Notre étude a été menée dans neuf communautés rurales de trois municipalités du centre et du nord du Nicaragua, un pays rural avec des taux élevés de pauvreté rurale. Nous nous sommes interrogés sur les perceptions de l'utilisation des terres rurales en tant que fournisseurs de SE par les communautés rurales, selon une perspective de genre. Nous avons abordé cette question dans le cadre de l'approche des moyens de subsistance durables (Sustainable Livelihoods Approach SLA), qui nous a permis de mettre en relation des sujets aussi divers que l'étude des SE, du genre et des utilisations des terres. Dans chaque communauté, nous avons d'abord demandé l'aval des chefs communautaires, puis nous avons mené des entretiens semi-structurés et des groupes de discussion séparés pour les hommes et les femmes. Nous avons utilisé la cartographie participative et la méthode de distribution de cailloux (Pebble Distribution Method PDM), pour identifier comment l'identité de genre influence les perceptions sur les bénéfices, la localisation et l'accès aux SE.

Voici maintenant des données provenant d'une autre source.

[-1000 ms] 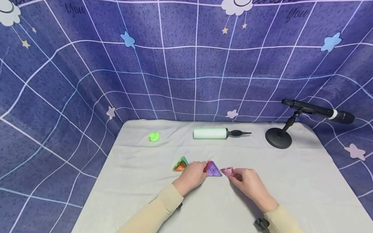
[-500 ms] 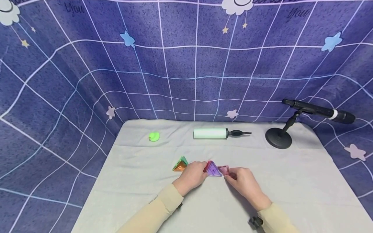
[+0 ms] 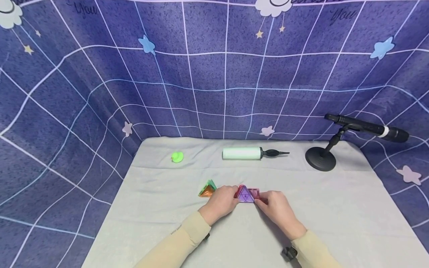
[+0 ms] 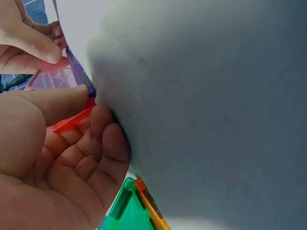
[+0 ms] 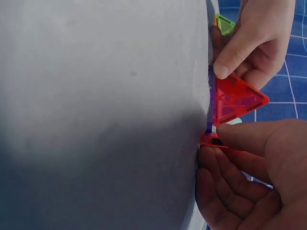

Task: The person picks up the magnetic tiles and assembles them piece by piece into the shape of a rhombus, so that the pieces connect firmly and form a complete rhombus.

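A purple triangular magnetic tile (image 3: 246, 196) stands between the two hands in the head view. A red triangular magnetic tile (image 5: 240, 98) leans against it, with its tip away from the person. The left hand (image 3: 221, 201) grips the left corner where purple and red meet, thumb on the near side. From the right, the right hand (image 3: 279, 207) pinches a pink magnetic tile (image 3: 255, 192) between thumb and fingers. That tile's edge is right at the purple one's right side. Fingers partly hide the red and pink tiles.
Left of the left hand, an orange tile (image 3: 207, 191) and a green tile (image 3: 212, 183) lean together. Farther back are a lime-green rubber duck (image 3: 177, 157), a white hand pump (image 3: 242, 153) and a black microphone on a stand (image 3: 321, 158). A purple-blue curtain (image 3: 207, 74) backs the table.
The right hand has moved left with the pink tile, closing the gap to the purple tile. The left hand has stayed in place.
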Demonstrator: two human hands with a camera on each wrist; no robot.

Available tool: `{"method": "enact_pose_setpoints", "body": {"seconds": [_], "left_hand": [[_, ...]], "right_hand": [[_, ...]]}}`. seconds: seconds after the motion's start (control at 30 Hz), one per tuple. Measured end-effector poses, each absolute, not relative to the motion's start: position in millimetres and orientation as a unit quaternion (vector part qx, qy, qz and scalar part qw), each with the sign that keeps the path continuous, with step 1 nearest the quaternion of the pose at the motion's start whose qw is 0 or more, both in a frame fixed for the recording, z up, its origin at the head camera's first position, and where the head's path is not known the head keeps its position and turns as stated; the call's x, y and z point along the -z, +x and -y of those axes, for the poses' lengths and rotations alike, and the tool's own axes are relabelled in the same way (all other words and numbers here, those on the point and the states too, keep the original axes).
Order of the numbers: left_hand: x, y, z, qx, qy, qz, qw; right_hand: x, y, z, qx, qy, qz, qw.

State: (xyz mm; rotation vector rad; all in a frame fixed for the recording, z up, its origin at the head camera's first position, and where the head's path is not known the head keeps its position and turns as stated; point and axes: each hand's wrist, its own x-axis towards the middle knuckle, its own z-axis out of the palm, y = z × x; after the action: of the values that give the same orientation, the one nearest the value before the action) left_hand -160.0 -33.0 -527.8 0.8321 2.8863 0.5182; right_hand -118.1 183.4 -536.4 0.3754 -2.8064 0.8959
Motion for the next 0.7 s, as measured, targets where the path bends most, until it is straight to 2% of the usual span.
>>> {"method": "enact_pose_setpoints", "body": {"seconds": [0.7], "left_hand": [[528.0, -161.0, 31.9, -0.156, 0.273, -0.948, 0.055]], "right_hand": [[538.7, -126.6, -169.7, -0.260, 0.134, 0.948, 0.125]]}}
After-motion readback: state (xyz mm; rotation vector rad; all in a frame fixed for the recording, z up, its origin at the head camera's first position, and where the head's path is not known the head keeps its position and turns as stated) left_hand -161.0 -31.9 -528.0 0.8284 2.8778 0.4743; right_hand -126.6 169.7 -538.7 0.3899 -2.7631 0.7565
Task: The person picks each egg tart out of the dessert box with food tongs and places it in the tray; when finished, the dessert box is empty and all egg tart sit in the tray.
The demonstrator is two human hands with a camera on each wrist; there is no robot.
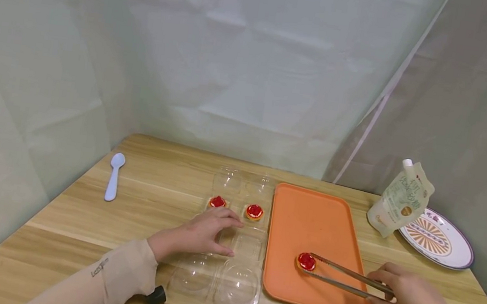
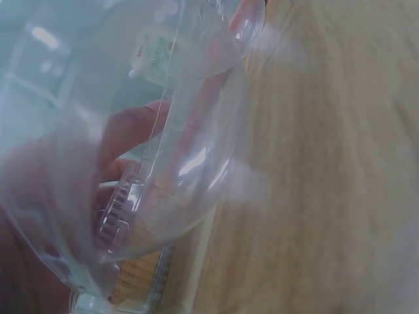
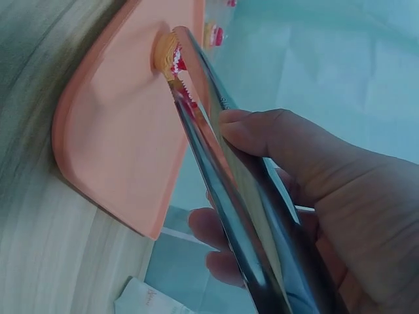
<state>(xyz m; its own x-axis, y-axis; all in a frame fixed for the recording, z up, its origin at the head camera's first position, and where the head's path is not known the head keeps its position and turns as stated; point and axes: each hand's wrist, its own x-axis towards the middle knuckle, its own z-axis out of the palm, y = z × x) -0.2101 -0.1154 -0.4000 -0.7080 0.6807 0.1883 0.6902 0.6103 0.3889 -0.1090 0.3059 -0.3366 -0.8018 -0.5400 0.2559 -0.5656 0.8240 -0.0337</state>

Il ressort de cette étude que les hommes et les femmes reconnaissent les avantages de la nature mais diffèrent dans l'identification des utilisations des terres qui fournissent le plus de SE. Les exceptions étaient les zones forestières, les systèmes agroforestiers et les rivières, qui étaient tous reconnus comme fournissant la plus grande quantité de services.
Ces résultats sont particulièrement utiles pour l'élaboration de politiques publiques visant à réduire la pauvreté et à combler les écarts entre les sexes dans les communautés rurales.